- _Task material_

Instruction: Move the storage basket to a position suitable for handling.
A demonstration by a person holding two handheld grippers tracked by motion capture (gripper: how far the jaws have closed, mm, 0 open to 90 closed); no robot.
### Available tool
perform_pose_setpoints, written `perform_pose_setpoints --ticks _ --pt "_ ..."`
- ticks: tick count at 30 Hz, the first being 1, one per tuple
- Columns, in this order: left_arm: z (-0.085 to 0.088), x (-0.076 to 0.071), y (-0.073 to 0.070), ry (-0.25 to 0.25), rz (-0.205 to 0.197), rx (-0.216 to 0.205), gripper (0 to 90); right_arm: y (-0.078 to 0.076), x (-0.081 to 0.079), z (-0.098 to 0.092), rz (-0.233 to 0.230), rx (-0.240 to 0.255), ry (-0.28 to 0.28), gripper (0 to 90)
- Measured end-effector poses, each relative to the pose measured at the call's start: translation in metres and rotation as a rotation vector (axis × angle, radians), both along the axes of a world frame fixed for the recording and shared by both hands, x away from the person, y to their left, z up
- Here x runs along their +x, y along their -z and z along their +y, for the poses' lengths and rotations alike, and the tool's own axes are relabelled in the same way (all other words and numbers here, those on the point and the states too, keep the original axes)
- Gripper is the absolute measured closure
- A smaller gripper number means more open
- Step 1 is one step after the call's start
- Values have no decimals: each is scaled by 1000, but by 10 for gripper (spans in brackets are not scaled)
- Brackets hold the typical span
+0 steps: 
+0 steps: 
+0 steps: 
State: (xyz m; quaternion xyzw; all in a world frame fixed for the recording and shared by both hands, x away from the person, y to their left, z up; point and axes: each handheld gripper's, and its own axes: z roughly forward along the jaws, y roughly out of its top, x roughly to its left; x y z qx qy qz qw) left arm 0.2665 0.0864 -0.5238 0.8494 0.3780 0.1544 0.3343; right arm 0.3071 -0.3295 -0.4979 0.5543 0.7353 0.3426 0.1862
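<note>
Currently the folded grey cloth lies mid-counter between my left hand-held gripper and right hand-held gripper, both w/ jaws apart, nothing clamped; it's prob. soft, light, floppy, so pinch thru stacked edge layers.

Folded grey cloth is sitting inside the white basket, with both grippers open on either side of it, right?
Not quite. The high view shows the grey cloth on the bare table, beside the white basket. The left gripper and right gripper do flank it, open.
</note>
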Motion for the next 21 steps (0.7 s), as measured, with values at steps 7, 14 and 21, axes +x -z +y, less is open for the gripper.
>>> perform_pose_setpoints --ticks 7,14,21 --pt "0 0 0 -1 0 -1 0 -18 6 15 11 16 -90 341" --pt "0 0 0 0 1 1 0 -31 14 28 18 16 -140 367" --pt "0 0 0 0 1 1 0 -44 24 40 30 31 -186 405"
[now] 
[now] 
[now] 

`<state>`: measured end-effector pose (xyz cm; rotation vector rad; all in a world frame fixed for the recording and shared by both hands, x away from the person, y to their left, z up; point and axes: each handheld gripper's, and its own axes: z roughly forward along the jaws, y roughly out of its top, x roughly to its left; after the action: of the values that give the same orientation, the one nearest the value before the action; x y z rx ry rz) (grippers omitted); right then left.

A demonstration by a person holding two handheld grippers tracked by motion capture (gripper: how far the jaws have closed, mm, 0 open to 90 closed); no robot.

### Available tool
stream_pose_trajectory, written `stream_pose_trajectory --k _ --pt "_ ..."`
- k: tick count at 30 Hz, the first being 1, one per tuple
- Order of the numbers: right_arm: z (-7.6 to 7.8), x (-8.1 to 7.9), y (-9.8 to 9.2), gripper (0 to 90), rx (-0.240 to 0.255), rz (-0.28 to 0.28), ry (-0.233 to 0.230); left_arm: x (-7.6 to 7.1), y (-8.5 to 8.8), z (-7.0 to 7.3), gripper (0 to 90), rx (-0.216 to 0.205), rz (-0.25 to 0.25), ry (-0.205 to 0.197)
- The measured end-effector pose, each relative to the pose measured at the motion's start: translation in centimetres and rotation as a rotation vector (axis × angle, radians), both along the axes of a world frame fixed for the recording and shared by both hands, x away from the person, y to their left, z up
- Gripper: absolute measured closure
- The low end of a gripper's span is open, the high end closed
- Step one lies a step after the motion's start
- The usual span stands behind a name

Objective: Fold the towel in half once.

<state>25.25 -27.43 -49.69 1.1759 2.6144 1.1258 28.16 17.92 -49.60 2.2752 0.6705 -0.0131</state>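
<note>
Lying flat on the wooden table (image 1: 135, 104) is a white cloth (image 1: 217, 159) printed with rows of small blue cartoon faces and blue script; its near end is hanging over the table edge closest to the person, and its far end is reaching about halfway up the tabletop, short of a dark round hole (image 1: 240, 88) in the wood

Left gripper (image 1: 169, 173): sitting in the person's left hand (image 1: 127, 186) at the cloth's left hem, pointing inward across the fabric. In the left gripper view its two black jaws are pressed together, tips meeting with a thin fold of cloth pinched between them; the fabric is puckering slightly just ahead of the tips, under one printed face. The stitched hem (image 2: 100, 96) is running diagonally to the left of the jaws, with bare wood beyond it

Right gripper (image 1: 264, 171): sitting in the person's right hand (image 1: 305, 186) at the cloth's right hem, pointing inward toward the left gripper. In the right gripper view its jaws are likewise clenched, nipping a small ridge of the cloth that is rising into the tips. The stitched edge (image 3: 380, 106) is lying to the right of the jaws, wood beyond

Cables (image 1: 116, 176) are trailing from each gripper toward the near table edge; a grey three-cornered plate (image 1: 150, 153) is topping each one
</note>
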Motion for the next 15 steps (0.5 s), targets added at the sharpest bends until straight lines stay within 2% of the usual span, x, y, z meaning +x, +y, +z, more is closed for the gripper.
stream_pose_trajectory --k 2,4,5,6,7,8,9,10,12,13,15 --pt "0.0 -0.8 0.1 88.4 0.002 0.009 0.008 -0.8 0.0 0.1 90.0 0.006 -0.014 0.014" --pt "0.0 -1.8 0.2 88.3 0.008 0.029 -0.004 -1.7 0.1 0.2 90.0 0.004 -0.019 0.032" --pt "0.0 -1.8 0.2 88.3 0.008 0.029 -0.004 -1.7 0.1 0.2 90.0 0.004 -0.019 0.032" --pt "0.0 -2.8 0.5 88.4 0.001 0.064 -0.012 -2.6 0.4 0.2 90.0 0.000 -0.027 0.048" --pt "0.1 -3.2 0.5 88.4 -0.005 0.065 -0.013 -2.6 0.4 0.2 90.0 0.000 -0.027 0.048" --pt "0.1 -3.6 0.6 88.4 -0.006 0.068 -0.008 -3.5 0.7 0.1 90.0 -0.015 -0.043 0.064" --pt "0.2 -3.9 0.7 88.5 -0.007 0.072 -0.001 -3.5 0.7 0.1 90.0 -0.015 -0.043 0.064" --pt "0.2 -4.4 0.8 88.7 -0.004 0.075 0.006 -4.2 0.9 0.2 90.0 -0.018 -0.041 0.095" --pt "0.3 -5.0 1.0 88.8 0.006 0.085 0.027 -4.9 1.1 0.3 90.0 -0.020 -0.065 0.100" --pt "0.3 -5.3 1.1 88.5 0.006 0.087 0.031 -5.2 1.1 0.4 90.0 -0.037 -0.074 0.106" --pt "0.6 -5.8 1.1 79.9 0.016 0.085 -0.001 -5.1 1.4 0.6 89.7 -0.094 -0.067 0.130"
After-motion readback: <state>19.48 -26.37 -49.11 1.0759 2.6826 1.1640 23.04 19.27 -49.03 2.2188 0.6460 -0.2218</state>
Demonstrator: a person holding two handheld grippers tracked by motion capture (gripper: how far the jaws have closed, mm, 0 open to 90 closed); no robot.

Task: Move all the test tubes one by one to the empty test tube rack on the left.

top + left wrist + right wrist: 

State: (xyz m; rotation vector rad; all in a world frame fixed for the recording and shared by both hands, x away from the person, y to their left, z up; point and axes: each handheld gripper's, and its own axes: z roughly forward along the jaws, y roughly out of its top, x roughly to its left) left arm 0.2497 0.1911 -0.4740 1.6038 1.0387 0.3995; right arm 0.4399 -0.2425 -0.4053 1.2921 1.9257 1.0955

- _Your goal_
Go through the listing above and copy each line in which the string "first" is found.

- _Result of this exercise_
- ticks: tick count at 30 Hz, the first being 1, one per tuple
- k: tick count at 30 Hz, the first being 1, one per tuple

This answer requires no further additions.